William Howard Taft was straight – try and bribe him and you would have found out that the fat man was very very strong (he had been a college wrestler) – you would have found out how strong he was as he was smashing against the wall for trying to bribe him. Yet Taft supported more “flexibility” in response to the 1909 crash – “flexibility” (the creation of Credit Money) was the problem, not the solution, but it was held to be the solution – create more Credit Money to deal with the problem of Credit Money “the hair of a the dog” – like an alcoholic dealing with a hangover by drinking more booze (till his liver goes – as it has with our society).
Woodrow Wilson was not corrupt – he was an ideological statist, ditto most of other “great reformers”.
So yes Snorri you are correct – it is that government is too powerful, and it is too powerful because of false beliefs.
For example, the doctrine of the Supreme Court that no State may have anything other than gold or silver as legal tender (Article One, Section Ten of the Constitution of the United States) does not apply to the Federal Government – which would make the “nor worth a Continental” Constitutional, and the Philadelphia Constitutional Convention pointless (as it was called to stop such things as the Continental fiat currency being done again).

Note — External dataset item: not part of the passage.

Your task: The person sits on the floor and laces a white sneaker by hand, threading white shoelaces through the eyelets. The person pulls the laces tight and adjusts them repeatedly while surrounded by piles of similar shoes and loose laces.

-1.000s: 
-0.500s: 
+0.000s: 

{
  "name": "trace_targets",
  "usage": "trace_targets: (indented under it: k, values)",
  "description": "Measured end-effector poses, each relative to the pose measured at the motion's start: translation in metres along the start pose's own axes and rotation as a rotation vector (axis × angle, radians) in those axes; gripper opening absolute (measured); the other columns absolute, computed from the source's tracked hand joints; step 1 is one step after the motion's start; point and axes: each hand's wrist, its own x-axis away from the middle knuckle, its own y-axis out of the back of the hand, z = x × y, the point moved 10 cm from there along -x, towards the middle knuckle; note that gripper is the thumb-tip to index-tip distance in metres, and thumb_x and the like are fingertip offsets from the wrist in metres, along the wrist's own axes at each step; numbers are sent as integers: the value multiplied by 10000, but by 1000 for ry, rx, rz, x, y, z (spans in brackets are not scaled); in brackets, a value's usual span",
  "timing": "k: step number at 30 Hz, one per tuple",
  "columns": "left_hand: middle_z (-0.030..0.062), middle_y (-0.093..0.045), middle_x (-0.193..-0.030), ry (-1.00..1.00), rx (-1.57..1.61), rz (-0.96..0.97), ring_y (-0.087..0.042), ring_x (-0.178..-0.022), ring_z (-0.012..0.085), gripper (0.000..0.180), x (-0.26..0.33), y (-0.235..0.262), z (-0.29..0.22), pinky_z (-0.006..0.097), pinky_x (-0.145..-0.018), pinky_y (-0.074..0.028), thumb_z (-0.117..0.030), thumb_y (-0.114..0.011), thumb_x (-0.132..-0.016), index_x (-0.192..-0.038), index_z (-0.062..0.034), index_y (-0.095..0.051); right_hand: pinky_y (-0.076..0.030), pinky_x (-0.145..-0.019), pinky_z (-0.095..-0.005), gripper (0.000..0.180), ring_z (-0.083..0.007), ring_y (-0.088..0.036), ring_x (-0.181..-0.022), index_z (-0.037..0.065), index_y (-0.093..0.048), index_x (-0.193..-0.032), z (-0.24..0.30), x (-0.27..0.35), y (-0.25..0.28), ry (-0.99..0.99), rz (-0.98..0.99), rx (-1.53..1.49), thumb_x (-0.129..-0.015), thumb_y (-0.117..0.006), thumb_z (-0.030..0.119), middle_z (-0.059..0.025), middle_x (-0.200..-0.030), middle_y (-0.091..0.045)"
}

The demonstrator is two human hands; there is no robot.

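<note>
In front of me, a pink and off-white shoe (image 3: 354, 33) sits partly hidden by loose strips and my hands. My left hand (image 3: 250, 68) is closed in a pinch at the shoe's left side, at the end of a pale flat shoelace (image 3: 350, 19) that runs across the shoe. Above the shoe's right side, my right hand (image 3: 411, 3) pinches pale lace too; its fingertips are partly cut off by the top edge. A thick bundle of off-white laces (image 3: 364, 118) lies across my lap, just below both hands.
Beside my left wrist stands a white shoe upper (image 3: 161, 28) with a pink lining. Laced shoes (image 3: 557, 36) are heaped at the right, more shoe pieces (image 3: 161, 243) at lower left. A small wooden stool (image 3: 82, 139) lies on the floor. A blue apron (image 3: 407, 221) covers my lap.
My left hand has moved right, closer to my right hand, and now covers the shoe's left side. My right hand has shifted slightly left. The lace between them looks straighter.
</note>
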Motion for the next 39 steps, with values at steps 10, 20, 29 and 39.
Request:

And the Supreme Court doctrine that “regulate interstate commerce” does not mean free trade over State lines but means…. well means whatever the Congress and President wants it to mean, that Supreme Court doctrine means that the nation will (inevitably) be tied up with Red Tape – every aspect of economic life (which is ordinary life) controlled, and crippled, by endless regulations.
And the Supreme Court doctrine that there is a “General Welfare Spending Power” – because Article One, Section Eight of the Constitution of the United States says that the “common defence and general welfare” is the purpose of the specific spending powers granted to the Congress.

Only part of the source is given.